Era utópico pensar que íbamos a librarnos de lo que no se han librado Alemania, Inglaterra, Bélgica o Francia. De hecho ya estábamos teniendo suerte, aunque la suerte, en materia de seguridad, haya que trabajarla. Las fuerzas policiales españolas la han trabajado a fondo y con eficacia pero el riesgo cero no existe y menos ante un terrorismo que ataca al azar y usando coches como arma. Nadie está a salvo en esta maldita guerra declarada contra la sociedad abierta, libre y democrática. Negar la existencia del mal, la evidencia de su siniestra encarnación en nuestras propias vidas, podrá conformarnos pero no lo evita ni lo espanta.
Estamos a prueba. Como sociedad civil, como pueblo solidario, como Estado y como nación políticamente desarrollada. Esta es la clase de hechos que definen un carácter colectivo, su entereza ante una agresión tan cruel como arbitraria. Es la hora de la grandeza de miras, de los liderazgos solventes, de la nobleza de espíritu, de las luces largas. En los próximos días vamos a ver y oír en acción a muchos cretinos de toda laya; éste es un país que fabrica sectarios y estúpidos en serie y a gran escala. Es muy probable que asistamos a manipulaciones ventajistas, a posverdades virales, a inculpaciones arrojadizas, a explicaciones sesgadas. Ésa es la onda expansiva del terror, la que revienta por dentro la convivencia, la que siembra dudas y discordias, la que utiliza el miedo y la ira como metralla. La última vez que ocurrió algo así se fracturó la médula social y en la radiografía salió una España asustadiza, enconada de odios y recelos, y una clase dirigente oportunista incapaz de situarse a la altura de las circunstancias. De algo debería servir aquella experiencia dramática; en estos momentos no cabe resignarse a aceptar que acaso no hayamos aprendido nada.

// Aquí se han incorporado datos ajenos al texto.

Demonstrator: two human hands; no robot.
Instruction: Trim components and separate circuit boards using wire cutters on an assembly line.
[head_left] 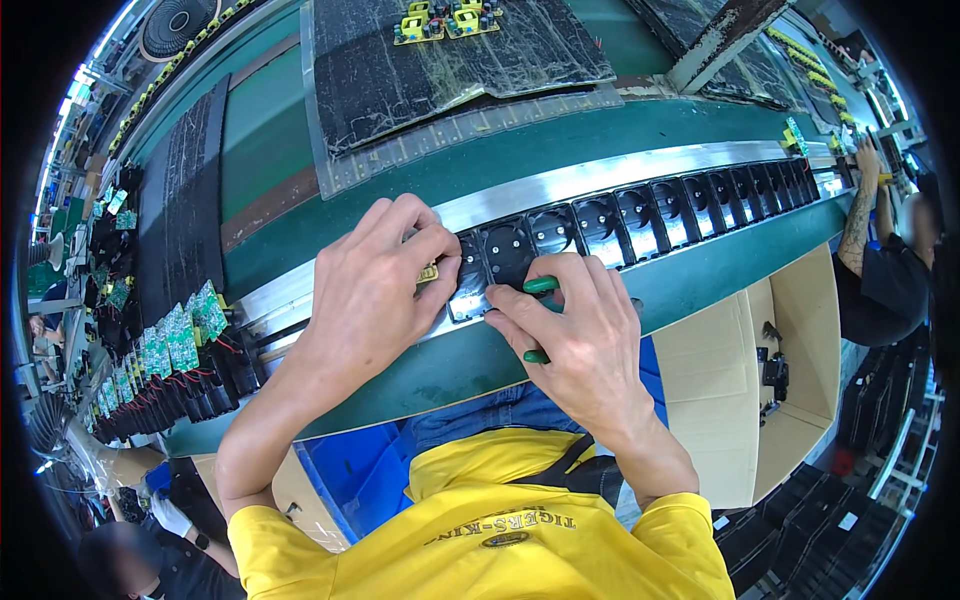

Sean conscientes o no de ello los autores de la matanza, han elegido un punto neurálgico de máxima crispación, un escenario inflamable de delicadeza máxima. No han podido encontrar para su macabro designio un escenario más propicio que esta Barcelona crispada por un conflicto artificial en una atmósfera cargada de suspicacias. Pero también se trata de una oportunidad de reforzar esos hilos invisibles que más allá de desvaríos políticos mantienen cosida la urdimbre sentimental de España. Y en esto se va a retratar todo el mundo, desde los usuarios de las redes sociales hasta una dirigencia pública que está ante la obligación de acreditarse como élite digna de confianza. Cada uno va a dar la medida de su estructura moral, de su responsabilidad institucional y de su conciencia ciudadana. Éste es un momento clave, decisivo, del que puede salir una autoestima colectiva reforzada en el dolor o una herida definitiva, letal, en la cohesión comunitaria.
Es tiempo de no equivocarse. De apreciar las virtudes del silencio y el riesgo de las palabras innecesarias.